His polemic against the Bloomsbury coterie is amusing, dry, and to the point:
“The prevailing mood, then, in sloganese is an intensified resistance to fascist aggression, for the sake of democracy. To find anything happening one must go behind the scenes. Chamberlain’s real danger is from within his party, and the next months will show whether the Tory right wing – those who oppose Hitler most militantly in terms of imperialist rivalry – can capture the Cabinet. The apparently certain thing is that Bloomsbury influence on political thought will diminish. The daring revolutionary bravado of this decade may even return to the bourgeois womb and be re-born as a Popular Front, Left in its slogans and Right in its motives. Champions of the status quo are naturally delighted to take over a highly moral propaganda which suits their policy. Bloomsbury is putting its left foot forward in order to march backwards, and the playing fields of Eton are about to resume their former strategic importance.”

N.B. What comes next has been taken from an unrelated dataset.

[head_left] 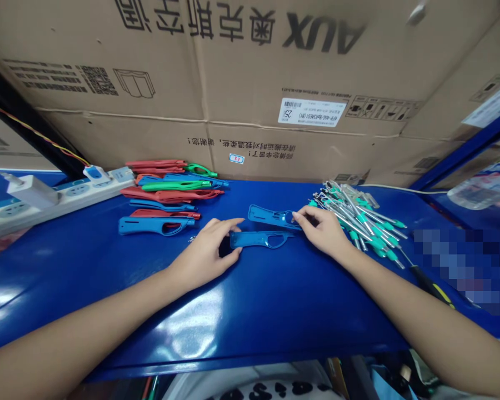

From here, Hawkins turns to the literary scene — principally the ‘little magazines,”the most important one, T.S. Eliot’s The Criterion. “Its cessation was wholly unexpected. In his last editorial, T.S. Eliot wrote:
“Perhaps for a long way ahead, the continuity of culture may have to be maintained by a very small number of people, indeed. It will not be the large organs of opinions or the old periodicals; it must be the small and obscure papers and reviews, those which are hardly read by anyone but their own contributors, that will keep critical thought alive,and encourage authors of original talent.”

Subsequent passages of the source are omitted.